China-LAC Cooperation Fund
- Type: Multilateral investment and financing cooperation fund
- Industry: Investment management; Project finance
- Founded: January 2016; 10 years ago
- Headquarters: Beijing, China
- Total assets: US$10 billion (target)
- Owner: Export-Import Bank of China

= China-LAC Cooperation Fund =

World Development Bank

The China-LAC Cooperation Fund (abbreviated CLAC Fund) is a multilateral investment and financing cooperation fund established by the Chinese government to support projects in Latin America and the Caribbean.

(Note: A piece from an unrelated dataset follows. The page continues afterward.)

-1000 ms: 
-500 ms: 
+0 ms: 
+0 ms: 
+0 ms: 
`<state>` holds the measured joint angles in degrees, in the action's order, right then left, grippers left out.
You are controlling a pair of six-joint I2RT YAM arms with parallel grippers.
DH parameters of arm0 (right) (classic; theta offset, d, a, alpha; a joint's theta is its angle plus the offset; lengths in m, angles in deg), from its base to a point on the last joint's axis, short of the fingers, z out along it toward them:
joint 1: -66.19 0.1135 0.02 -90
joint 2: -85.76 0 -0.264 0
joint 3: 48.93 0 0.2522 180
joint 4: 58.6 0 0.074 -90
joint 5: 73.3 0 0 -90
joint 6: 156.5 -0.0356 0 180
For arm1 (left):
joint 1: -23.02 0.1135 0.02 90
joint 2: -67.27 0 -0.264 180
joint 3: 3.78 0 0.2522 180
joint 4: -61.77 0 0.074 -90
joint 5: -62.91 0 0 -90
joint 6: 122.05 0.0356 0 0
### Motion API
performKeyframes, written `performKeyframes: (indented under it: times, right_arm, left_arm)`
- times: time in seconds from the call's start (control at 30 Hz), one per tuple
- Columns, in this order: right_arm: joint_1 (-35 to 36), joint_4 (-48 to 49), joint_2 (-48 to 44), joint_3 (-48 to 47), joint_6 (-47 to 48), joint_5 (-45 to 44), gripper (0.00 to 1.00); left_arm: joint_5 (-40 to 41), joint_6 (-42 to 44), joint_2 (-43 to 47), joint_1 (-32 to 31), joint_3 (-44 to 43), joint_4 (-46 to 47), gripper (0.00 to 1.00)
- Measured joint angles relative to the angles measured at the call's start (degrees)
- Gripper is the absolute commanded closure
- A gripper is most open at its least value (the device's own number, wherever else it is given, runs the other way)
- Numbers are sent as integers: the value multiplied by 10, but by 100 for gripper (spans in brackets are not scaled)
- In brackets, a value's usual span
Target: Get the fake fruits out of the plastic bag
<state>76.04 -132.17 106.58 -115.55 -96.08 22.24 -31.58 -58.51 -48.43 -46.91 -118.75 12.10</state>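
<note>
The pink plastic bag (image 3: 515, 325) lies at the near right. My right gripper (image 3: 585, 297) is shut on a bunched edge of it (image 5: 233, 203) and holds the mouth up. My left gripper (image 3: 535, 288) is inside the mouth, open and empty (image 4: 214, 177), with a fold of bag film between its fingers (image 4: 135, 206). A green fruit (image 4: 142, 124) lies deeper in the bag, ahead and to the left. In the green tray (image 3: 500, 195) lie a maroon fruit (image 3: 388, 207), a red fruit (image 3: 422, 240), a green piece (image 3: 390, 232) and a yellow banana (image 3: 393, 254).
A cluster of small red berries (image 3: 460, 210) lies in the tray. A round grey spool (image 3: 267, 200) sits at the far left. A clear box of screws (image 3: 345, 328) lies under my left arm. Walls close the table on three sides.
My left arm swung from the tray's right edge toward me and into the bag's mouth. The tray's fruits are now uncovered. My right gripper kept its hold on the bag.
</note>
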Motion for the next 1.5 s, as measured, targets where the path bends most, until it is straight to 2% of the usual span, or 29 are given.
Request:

The fund comprises two components: a US$2 billion co-financing facility administered by the Inter-American Development Bank and a private equity fund administered by the Export-Import Bank of China.

In July 2014, General Secretary of the Chinese Communist Party Xi Jinping announced a US$5 billion commitment to form the fund during his visit to Brazil for the leaders' meeting between China and Latin American and Caribbean countries. In April 2015, the State Council increased the target size to US$10 billion. The fund was officially launched in January 2016.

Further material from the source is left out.